Nurses: Violence in Health Care Settings Demands Federal Action

The largest union of registered nurses in the country has petitioned the federal government to create a workplace violence prevention standard. The extreme threat faced by workers in health care settings—including those working in home care—makes this an urgent matter, the union stated in its petition to the Occupational Safety and Health Administration (OSHA).

Health care workers experience workplace violence at a rate 5 to 12 times higher than workers overall, National Nurses United (NNU) stated in a press release announcing the petition. That figure from the Bureau of Labor Statistics shows that existing standards are inadequate to protect nurses, the union argued.

The state of California is on the verge of finalizing regulations that could serve as a national model, according to NNU.


These are among the provisions called for by NNU:

– A thorough OSHA assessment of workplace violence risk factors, including staffing levels, and the implementation of prevention measures.

– A comprehensive workplace violence prevention program that is implemented at all times, in all units and work areas and on all facility grounds, including parking structures.
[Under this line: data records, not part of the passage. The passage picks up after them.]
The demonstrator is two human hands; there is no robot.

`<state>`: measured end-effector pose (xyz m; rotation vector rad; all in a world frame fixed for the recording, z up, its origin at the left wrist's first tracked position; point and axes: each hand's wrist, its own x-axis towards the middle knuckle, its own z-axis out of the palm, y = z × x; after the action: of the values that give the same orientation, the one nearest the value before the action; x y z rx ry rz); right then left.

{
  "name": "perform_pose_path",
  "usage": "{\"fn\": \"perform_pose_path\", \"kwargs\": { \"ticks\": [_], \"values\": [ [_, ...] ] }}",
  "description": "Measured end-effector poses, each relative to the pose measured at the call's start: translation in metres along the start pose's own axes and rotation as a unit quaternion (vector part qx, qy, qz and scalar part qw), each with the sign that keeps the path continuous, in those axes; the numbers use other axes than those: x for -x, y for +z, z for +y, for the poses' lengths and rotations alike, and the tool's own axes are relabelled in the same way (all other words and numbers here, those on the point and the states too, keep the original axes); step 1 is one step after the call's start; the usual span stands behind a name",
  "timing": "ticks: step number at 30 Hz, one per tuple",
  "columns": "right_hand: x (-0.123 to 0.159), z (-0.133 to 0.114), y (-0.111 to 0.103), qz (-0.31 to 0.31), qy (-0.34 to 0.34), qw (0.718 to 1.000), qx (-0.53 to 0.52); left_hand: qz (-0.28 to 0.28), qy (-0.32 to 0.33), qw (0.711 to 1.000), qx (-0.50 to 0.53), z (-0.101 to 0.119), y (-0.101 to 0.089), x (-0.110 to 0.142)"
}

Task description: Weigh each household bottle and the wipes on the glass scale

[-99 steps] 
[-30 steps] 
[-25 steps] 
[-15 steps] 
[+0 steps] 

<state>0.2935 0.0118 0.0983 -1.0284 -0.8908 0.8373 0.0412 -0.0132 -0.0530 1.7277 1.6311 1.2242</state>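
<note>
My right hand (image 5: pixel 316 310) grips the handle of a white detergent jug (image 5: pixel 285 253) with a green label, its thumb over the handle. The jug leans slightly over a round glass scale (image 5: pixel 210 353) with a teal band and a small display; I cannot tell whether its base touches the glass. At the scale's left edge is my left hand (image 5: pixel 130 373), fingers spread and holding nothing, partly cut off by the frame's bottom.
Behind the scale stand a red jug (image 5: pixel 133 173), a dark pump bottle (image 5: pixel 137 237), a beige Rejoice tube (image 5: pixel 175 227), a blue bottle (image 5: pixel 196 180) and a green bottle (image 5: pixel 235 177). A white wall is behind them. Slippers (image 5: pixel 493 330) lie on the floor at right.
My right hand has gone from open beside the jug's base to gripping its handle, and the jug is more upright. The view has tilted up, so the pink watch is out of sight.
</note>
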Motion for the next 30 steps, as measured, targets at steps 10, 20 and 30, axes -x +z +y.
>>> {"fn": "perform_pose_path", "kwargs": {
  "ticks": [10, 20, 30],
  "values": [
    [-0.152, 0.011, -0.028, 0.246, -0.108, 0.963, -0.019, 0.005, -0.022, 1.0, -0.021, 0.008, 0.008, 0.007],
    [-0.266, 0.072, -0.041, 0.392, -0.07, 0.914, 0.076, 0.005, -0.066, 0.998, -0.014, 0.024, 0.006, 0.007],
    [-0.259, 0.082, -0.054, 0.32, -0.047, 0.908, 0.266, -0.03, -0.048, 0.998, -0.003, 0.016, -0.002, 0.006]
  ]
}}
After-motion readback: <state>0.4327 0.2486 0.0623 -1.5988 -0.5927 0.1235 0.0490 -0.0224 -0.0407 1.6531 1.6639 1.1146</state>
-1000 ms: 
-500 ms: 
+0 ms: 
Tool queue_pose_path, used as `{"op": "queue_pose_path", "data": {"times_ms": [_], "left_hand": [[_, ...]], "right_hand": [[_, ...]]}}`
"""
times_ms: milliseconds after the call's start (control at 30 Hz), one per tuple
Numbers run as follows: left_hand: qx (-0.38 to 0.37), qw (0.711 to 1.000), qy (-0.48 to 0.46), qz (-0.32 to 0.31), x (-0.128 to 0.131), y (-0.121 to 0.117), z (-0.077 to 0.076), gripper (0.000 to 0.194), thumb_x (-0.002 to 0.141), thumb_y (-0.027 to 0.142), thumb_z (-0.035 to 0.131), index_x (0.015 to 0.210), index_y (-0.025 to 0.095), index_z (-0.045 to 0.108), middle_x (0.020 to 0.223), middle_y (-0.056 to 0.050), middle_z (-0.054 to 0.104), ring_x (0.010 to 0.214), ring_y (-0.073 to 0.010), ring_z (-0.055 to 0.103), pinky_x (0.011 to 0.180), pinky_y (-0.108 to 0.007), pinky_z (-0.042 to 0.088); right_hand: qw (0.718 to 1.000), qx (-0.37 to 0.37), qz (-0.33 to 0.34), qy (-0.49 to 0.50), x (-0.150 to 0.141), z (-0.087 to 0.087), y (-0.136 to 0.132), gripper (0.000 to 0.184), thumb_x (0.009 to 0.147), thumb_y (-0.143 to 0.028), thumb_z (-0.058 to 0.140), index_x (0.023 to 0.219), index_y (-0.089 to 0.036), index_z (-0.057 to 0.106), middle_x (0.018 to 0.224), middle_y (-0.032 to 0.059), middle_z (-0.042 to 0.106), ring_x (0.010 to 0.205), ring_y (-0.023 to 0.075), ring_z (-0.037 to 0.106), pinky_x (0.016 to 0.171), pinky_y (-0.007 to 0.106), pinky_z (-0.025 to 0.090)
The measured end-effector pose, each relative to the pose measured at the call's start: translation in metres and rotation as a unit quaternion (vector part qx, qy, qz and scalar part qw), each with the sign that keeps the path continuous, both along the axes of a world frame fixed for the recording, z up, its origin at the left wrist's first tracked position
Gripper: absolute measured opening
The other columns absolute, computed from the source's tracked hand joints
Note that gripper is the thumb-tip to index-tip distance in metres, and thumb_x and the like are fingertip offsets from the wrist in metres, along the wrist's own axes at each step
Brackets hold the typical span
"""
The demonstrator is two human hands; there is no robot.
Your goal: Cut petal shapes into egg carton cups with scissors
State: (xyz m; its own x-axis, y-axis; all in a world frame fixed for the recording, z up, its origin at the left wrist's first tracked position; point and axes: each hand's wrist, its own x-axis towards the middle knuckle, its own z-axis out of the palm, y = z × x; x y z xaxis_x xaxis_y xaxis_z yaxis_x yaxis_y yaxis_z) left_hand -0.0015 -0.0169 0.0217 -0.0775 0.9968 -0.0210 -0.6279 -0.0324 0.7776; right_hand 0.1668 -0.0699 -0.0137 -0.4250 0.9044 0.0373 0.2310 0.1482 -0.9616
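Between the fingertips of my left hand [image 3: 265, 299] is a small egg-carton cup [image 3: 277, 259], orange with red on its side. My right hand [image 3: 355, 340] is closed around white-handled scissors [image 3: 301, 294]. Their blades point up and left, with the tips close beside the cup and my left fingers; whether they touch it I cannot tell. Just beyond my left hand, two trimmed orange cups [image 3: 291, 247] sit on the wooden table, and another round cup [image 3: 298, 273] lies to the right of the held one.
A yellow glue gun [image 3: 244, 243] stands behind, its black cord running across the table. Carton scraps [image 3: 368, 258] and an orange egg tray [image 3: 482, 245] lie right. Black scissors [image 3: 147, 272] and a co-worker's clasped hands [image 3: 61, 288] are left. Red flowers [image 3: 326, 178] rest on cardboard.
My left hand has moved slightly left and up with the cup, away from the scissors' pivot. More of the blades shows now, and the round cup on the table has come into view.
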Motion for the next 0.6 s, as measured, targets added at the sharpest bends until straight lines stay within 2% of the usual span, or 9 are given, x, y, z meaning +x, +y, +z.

– Employee participation in plan creation and review.

“This petition has an expansive scope, like the proposed California regulations—so it includes general acute care hospitals, psychiatric hospitals, nursing homes and long-term care facilities, home care and other field work, mental health treatment centers, and others—everywhere healthcare workers are at risk,” said NNU Director of Health and Safety Bonnie Castillo.

OSHA should begin the formal rulemaking process promptly, NNU is urging. The federal agency indicated earlier this spring that it will indeed create a violence prevention standard that is specific for health care settings.